Appropriate oscillations at this frequency generate ultrasound used for
noninvasive medical diagnoses, such as observations of a fetus in the womb.
Characteristics of Simple Harmonic Motion A very common type of periodic motion
is called simple harmonic motion (SHM). A system that oscillates with SHM is
called a simple harmonic oscillator. SIMPLE HARMONIC MOTION In simple harmonic
motion, the acceleration of the system, and therefore the net force, is
proportional to the displacement and acts in the opposite direction of the
displacement. A good example of SHM is an object with mass m attached to a
spring on a frictionless surface, as shown in Figure 15.3. The object oscillates
around the equilibrium position, and the net force on the object is equal to the
force provided by the spring. This force obeys Hooke’s law Fs=−kx, as discussed
in a previous chapter. If the net force can be described by Hooke’s law and
there is no damping (slowing down due to friction or other nonconservative
forces), then a simple harmonic oscillator oscillates with equal displacement on
either side of the equilibrium position, as shown for an object on a spring in
Figure 15.3. The maximum displacement from equilibrium is called the amplitude
(A). The units for amplitude and displacement are the same but depend on the
type of oscillation. For the object on the spring, the units of amplitude and
displacement are meters. The motion and free body diagrams of a mass attached to
a horizontal spring, spring constant k, at various points in its motion. In
figure (a) the mass is displaced to a position x = A to the right of x =0 and
released from rest (v=0.) The spring is stretched. The force on the mass is to
the left. The free body diagram has weight w down, the normal force N up and
equal to the weight, and the force F to the left. (b) The mass is at x = 0 and
moving in the negative x-direction with velocity – v sub max. The spring is
relaxed. The Force on the mass is zero. The free body diagram has weight w down,
the normal force N up and equal to the weight. (c) The mass is at minus A, to
the left of x = 0 and is at rest (v =0.) The spring is compressed. The force F
is to the right. The free body diagram has weight w down, the normal force N up
and equal to the weight, and the force F to the right. (d) The mass is at x = 0
and moving in the positive x-direction with velocity plus v sub max. The spring
is relaxed. The Force on the mass is zero. The free body diagram has weight w
down, the normal force N up and equal to the weight. (e) the mass is again at x
= A to the right of x =0 and at rest (v=0.) The spring is stretched. The force
on the mass is to the left. The free body diagram has weight w down, the normal
force N up and equal to the weight, and the force F to the left. Figure 15.3 An
object attached to a spring sliding on a frictionless surface is an
uncomplicated simple harmonic oscillator. In the above set of figures, a mass is
attached to a spring and placed on a frictionless table. The other end of the
spring is attached to the wall. The position of the mass, when the spring is
neither stretched nor compressed, is marked as x=0 and is the equilibrium
position. (a) The mass is displaced to a position x=A and released from rest.

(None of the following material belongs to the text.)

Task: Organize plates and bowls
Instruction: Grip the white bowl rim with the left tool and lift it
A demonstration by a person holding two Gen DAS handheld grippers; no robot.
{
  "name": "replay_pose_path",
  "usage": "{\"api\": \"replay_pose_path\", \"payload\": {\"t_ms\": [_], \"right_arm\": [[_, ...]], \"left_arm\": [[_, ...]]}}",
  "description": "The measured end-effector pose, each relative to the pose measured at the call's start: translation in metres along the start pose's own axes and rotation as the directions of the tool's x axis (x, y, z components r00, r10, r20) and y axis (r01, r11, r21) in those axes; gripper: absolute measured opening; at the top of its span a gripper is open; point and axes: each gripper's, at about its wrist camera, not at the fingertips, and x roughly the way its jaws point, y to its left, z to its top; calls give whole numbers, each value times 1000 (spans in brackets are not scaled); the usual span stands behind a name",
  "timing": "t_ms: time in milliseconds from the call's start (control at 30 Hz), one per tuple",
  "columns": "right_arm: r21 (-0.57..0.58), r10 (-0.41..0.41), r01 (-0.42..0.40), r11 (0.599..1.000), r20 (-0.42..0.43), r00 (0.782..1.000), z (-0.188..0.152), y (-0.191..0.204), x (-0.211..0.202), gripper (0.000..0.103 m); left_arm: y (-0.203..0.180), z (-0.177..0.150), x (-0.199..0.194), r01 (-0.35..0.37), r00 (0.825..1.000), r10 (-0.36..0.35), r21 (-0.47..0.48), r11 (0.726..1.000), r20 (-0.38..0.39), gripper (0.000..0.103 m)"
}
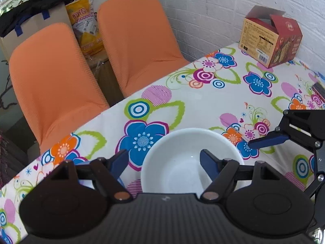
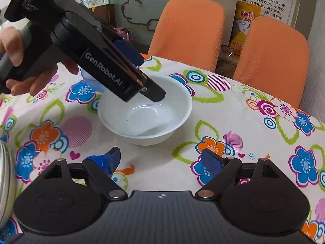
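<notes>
My left gripper (image 1: 163, 160) has its jaws spread wide across the near rim of the white bowl (image 1: 191, 160): one blue pad hangs outside the wall on the left, the other sits inside the hollow, and neither pad clearly presses the rim. From the right wrist view the same left gripper (image 2: 151, 85) slants down from the upper left into the bowl (image 2: 145, 109), a hand (image 2: 20, 65) wrapped round its grip. A pale blue cup (image 2: 91, 81) shows just behind that gripper, touching or nearly touching the bowl's far left side; I cannot tell which.

My right gripper (image 2: 161, 161) hovers released above the flowered tablecloth (image 2: 254, 134), its pads apart and empty, just short of the bowl. At the left edge of that view a curved metal rim (image 2: 7, 183) lies on the cloth.

The bowl stands upright near the table's edge. Further along the cloth, by the white brick wall (image 1: 213, 10), stands a red and tan carton (image 1: 270, 38). Beyond the table's edge are two orange chairs (image 1: 138, 40), and behind them a yellow bag (image 1: 85, 26) and a cardboard box (image 1: 38, 24) with dark fabric on top.
</notes>
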Motion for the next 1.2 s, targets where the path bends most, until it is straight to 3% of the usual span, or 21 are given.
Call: {"api": "replay_pose_path", "payload": {"t_ms": [300, 533, 600, 733, 933, 1200], "right_arm": [[-16, 40, -40, 999, -12, 999, 3, 4, 26, 74], [-54, 63, -59, 997, 70, 996, 8, 7, 36, 72], [-69, 46, -38, 997, 117, 992, 8, 10, 31, 71], [-86, 14, -1, 996, 160, 987, 13, 18, 9, 71], [-144, -38, 72, 987, 225, 974, 14, 48, -53, 72], [-161, -104, 136, 978, 194, 976, -23, 83, -115, 72]], "left_arm": [[3, -2, 33, 3, 997, -1, 23, 1000, -72, 77], [1, -4, 42, 12, 998, -14, -27, 1000, -63, 76], [-1, -4, 41, 19, 998, -21, -35, 999, -58, 68], [-8, 3, 17, 2, 1000, -3, -40, 999, -12, 68], [-36, 8, -50, -5, 998, 7, -25, 1000, 67, 68], [-103, -25, -108, 7, 995, -8, 11, 1000, 95, 70]]}}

(b) The mass accelerates as it moves in the negative x-direction, reaching a
maximum negative velocity at x=0. (c) The mass continues to move in the negative
x-direction, slowing until it comes to a stop at x=−A. (d) The mass now begins
to accelerate in the positive x-direction, reaching a positive maximum velocity
at x=0. (e) The mass then continues to move in the positive direction until it
stops at x=A. The mass continues in SHM that has an amplitude A and a period T.
The object’s maximum speed occurs as it passes through equilibrium. The stiffer
the spring is, the smaller the period T. The greater the mass of the object is,
the greater the period T. What is so significant about SHM? For one thing, the
period T and frequency f of a simple harmonic oscillator are independent of
amplitude. The string of a guitar, for example, oscillates with the same
frequency whether plucked gently or hard. Two important factors do affect the
period of a simple harmonic oscillator. The period is related to how stiff the
system is. A very stiff object has a large force constant (k), which causes the
system to have a smaller period. For example, you can adjust a diving board’s
stiffness—the stiffer it is, the faster it vibrates, and the shorter its period.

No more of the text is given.